▶ **TASK STATEMENT**
Which lines run from the one containing "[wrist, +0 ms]" to the end of the entries? Quote them exactly, and nothing else.

▶ **Records drawn from a dataset**
★ ★ ★ ★
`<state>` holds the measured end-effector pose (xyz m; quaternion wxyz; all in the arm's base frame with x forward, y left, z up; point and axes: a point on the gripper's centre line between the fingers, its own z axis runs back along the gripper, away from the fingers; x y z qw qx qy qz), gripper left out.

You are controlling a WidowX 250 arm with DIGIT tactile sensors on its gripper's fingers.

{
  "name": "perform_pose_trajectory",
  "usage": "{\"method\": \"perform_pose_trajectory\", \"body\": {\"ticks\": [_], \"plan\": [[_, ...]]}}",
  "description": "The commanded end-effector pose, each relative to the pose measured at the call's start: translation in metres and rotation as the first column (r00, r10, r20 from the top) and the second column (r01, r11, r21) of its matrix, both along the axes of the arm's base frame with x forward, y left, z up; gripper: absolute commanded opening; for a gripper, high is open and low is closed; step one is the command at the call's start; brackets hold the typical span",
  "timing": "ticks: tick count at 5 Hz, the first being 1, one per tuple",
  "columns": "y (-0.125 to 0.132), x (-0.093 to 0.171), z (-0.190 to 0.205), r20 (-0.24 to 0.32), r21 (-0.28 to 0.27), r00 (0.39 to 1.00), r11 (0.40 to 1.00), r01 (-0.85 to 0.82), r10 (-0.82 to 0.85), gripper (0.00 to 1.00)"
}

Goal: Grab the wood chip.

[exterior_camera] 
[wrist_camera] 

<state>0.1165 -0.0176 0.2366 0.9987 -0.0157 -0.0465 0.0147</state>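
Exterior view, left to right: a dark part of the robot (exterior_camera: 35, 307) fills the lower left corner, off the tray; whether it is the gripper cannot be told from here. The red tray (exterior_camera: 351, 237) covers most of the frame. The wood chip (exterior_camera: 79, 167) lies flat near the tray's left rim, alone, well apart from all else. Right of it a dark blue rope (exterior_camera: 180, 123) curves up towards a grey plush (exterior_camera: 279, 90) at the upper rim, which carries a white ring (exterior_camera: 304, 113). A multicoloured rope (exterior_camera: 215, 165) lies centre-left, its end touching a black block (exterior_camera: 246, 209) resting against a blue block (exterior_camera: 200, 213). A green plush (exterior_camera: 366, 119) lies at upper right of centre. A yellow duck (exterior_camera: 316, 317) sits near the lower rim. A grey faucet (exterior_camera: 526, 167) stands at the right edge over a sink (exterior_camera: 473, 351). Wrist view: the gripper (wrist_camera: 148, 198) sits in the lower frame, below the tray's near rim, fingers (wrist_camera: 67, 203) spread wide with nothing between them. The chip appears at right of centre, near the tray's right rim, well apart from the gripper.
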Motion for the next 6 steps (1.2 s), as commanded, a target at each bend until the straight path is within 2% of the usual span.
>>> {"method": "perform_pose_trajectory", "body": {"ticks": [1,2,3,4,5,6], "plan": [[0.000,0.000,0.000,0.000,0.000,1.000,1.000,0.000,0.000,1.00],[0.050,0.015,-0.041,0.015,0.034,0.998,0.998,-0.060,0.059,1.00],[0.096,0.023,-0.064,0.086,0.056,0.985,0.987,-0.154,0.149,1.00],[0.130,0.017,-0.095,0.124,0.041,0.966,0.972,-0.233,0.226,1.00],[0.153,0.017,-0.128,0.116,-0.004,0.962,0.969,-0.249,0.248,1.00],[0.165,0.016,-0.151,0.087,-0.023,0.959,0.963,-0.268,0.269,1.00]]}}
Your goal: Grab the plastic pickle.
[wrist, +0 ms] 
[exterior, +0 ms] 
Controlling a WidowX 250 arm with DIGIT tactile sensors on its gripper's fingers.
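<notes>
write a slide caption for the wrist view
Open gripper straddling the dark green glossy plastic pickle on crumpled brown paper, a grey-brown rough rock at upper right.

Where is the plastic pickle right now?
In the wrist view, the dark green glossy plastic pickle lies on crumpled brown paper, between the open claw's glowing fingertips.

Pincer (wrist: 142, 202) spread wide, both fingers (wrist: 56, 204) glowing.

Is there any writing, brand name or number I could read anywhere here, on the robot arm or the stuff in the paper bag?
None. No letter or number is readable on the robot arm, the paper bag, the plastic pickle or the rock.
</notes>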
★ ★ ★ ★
▶ **SOLUTION TO THIS EXERCISE**
[wrist, +0 ms] 
[exterior, +0 ms] 
Controlling a WidowX 250 arm with DIGIT tactile sensors on its gripper's fingers.
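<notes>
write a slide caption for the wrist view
Open gripper straddling the dark green glossy plastic pickle on crumpled brown paper, a grey-brown rough rock at upper right.

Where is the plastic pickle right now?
In the wrist view, the dark green glossy plastic pickle lies on crumpled brown paper, between the open claw's glowing fingertips.

Pincer (wrist: 142, 202) spread wide, both fingers (wrist: 56, 204) glowing.

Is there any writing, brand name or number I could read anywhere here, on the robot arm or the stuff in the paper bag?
None. No letter or number is readable on the robot arm, the paper bag, the plastic pickle or the rock.
</notes>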

The exercise has no further content.